This is a new control channel which enables KVM to cooperate with
viable VFIO devices.
The patch introduces 2 attributes for this group:
KVM_DEV_VFIO_DEVICE_FORWARD_IRQ, KVM_DEV_VFIO_DEVICE_UNFORWARD_IRQ.
Their purpose is to turn a VFIO device IRQ into a forwarded IRQ and
respectively unset the feature.
The generic part introduced here interact with VFIO, genirq, KVM while
the architecture specific part mostly takes care of the virtual interrupt
controller programming.
Architecture specific implementation is enabled when
__KVM_HAVE_ARCH_KVM_VFIO_FORWARD is set. When not set those
functions are void.
Signed-off-by: Eric Auger <[email protected]>
---
v5 -> v6:
- does not use struct vfio_platform_device handles anymore
- remove DEBUG flags
- rename kvm_vfio_platform_get_irq into kvm_vfio_get_hwirq
- handle returned error values from external functions
v3 -> v4:
- use new kvm_vfio_dev_irq struct
- improve error handling according to Alex comments
- full rework or generic/arch specific split to accomodate for
unforward that never fails
- kvm_vfio_get_vfio_device and kvm_vfio_put_vfio_device removed from
that patch file and introduced before (since also used by Feng)

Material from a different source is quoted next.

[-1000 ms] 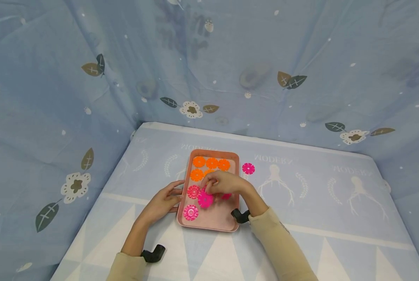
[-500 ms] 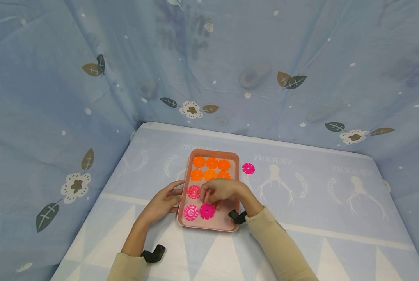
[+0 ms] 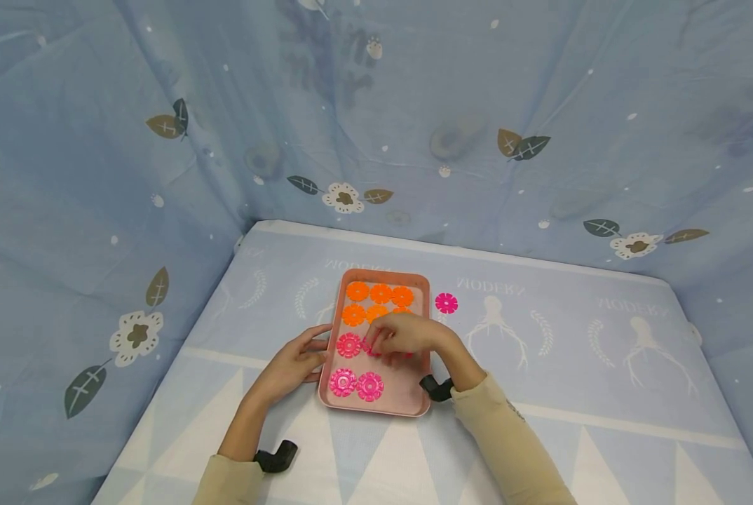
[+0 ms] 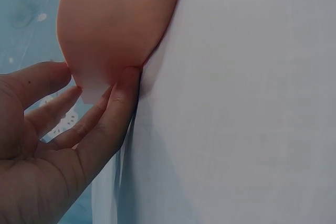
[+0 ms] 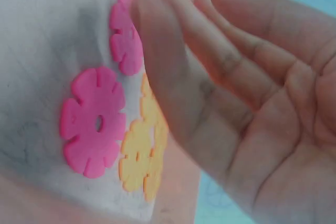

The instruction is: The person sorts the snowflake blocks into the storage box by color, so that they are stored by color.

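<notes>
A shallow pink tray (image 3: 385,405) holds rows of flower-shaped plastic discs, orange discs (image 3: 354,315) at the far end and pink discs (image 3: 343,382) nearer. My left hand (image 3: 293,365) rests against the tray's left side, fingertips touching its outer wall (image 4: 115,19) in the left wrist view. Over the tray's middle, my right hand (image 3: 404,333) has its fingertips at a pink disc (image 5: 123,38) that seems to lie flat. Its fingers partly hide that disc. Another pink disc (image 5: 94,124) lies beside it in the right wrist view, with yellow-orange discs (image 5: 137,156) beyond.
A single magenta disc (image 3: 446,303) lies on the patterned tablecloth (image 3: 566,337), just right of the tray. Blue patterned curtains (image 3: 414,105) hang behind the table and at both sides. Black wrist mounts (image 3: 277,456) sit on both forearms.
My right hand has set a pink disc down in the nearest row, let go of it, and moved up to the pink row above. My left hand stays at the tray's side.
</notes>
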`<state>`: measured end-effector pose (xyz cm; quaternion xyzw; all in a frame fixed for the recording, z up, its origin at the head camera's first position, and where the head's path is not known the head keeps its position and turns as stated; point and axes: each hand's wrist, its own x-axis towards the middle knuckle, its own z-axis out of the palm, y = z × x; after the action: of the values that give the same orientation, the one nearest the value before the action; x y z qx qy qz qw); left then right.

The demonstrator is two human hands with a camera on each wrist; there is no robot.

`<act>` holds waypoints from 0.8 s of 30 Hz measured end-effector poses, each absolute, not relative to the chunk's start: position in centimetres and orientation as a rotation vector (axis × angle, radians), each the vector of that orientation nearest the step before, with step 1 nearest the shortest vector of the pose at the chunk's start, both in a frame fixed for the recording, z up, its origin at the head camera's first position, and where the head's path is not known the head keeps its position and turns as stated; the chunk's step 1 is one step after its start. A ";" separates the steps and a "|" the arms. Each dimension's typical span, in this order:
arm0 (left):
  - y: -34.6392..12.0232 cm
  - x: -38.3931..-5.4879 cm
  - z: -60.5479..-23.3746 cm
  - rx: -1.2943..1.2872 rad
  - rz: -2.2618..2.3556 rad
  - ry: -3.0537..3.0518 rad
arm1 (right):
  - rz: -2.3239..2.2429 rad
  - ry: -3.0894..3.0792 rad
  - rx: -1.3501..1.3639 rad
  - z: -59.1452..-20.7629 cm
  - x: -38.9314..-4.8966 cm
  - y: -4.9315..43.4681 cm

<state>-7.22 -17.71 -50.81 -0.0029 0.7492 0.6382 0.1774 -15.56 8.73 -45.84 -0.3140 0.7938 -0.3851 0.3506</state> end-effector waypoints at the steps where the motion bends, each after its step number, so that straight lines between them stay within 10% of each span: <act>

- guard kvm_vfio_control_irq_forward call with
__KVM_HAVE_ARCH_KVM_VFIO_FORWARD
v2 -> v3:
- add API comments in kvm_host.h
- improve the commit message
- create a private kvm_vfio_fwd_irq struct
- fwd_irq_action replaced by a bool and removal of VFIO_IRQ_CLEANUP. This
latter action will be handled in vgic.
- add a vfio_device handle argument to kvm_arch_set_fwd_state. The goal is
to move platform specific stuff in architecture specific code.
- kvm_arch_set_fwd_state renamed into kvm_arch_vfio_set_forward
- increment the ref counter each time we do an IRQ forwarding and decrement
this latter each time one IRQ forward is unset. Simplifies the whole
ref counting.
- simplification of list handling: create, search, removal
v1 -> v2:
- __KVM_HAVE_ARCH_KVM_VFIO renamed into __KVM_HAVE_ARCH_KVM_VFIO_FORWARD
- original patch file separated into 2 parts: generic part moved in vfio.c
and ARM specific part(kvm_arch_set_fwd_state)
---
include/linux/kvm_host.h | 47 +++++++
virt/kvm/vfio.c | 310 ++++++++++++++++++++++++++++++++++++++++++++++-
2 files changed, 354 insertions(+), 3 deletions(-)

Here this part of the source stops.